A Thermo U-3000 HPLC system (Thermo Scientific, Waltham, MA, USA) and Q Exactive Orbitrap MS system (Thermo Scientific, Waltham, MA, USA) were used to identify the components in walnut. A Hypersil GOLD C18 column (100 × 2.1 mm, 1.8 μm) was applied for chromatographic separation, the condition of chromatography and mass spectrometry refer to the method used in Liu et al. [11]. The mass spectrometer was operated in both positive- and negative-ion modes. MS detection conditions were set as follows: spray voltage, +3.5 kV/−3.2 kV; capillary temperature, 320 °C; sheath gas, 35 arb; AUX gas, 10 arb; AUX gas heater temperature, 350 °C; s-lens RF level, 50; scan range, m/z 100−1500; resolution, 70,000 (MS¹) and 17,500 (MS² ); stepped normalized collision energy (NCE), 20, 40 and 60%; injection time, 3 s; frequency of Orbitrap mass calibration, once a week. The compounds library was build; a high-throughput search and a manual search were performed by matching with the library and fragment-ion information.
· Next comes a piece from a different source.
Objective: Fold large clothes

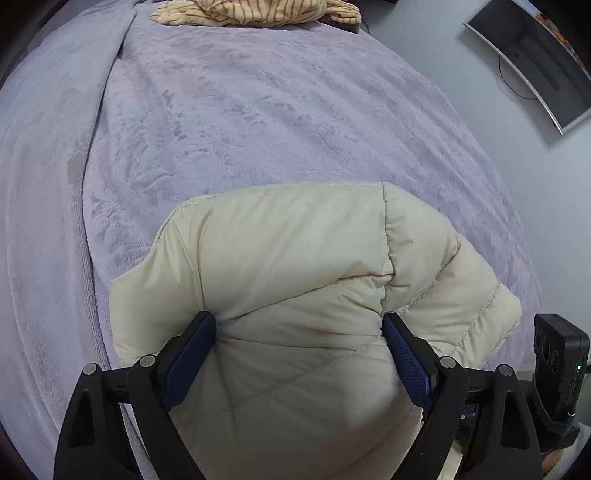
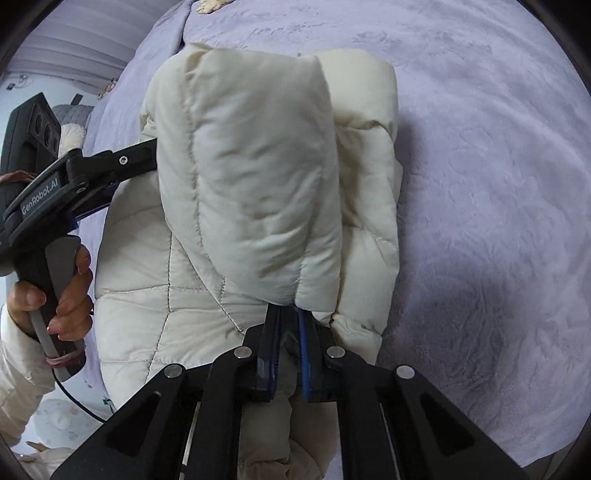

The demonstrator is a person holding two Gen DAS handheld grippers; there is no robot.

A Waters high-performance liquid chromatography system (Waters, Milford, MA) and an Agilent SB-C18 column (250 × 4.6 mm, 5 μm) were used to detect walnut polyphenols. The column temperature was 30 °C, and the injection volume was 10 μL. The flow rate was 1.0 mL/min; the mobile phase consisted of water containing 0.5% acetic acid as eluent A and methanol as eluent B. The program of 280 nm detection wavelength was as follows: 0–10 min, 10–17.5% B; 10–11 min, 17.5–20% B; 11–35 min, 20–37% B; 35–38 min, 37–50% B; 38–40 min, 50–10% B (for gallic acid, neochlorogenic acid, (+)-catechin, p-hydroxybenzoic acid, chlorogenic acid, vanillic acid, caffeic acid, epicatechin, syringic acid, p-coumaric acid, ferulic acid and o-coumaric acid). The gradient elution program of 251 nm wavelength was as follows: 0–5 min, 10–50% B; 5–15 min, 50–60% B; 15–25 min, 60–70% B; 25–30 min, 70–10% B (for rutin, myricetin, quercetin and juglone).

3.6. Statistical Analysis

All analyses were performed in triplicate. Quantification data were expressed as means ± standard deviation (SD). One-way analysis of variance (ANOVA) was carried out on the quantitative data, using Microsoft Excel 2010 at a significance level of p < 0.05. MS data were processed by using Compound Discoverer 3.0 (Thermo Fisher, San Jose, CA, USA).

4. Conclusions

In this experiment, the components and contents of polyphenols in walnut husk and pellicle were analyzed by Q-Orbitrap combined with HPLC. This was the first time that the compositions of the walnut husk and pellicle were characterized and compared. A total of 110 components were successful characterized, and 33 different components were found in the husk and pellicle; most was hydrolysable tannin. The obtained compound information can be used as a reference for rapid analysis and identification compounds, which will not only support its efficient development and reuse but also benefit to explore hidden application value. In addition, 16 polyphenols were quantified; the dynamic trend analysis of the main phenolic content which was contained in walnut husk and pellicle provides a basis for exploring the differences between their metabolic pathways and analyzing their regulatory networks.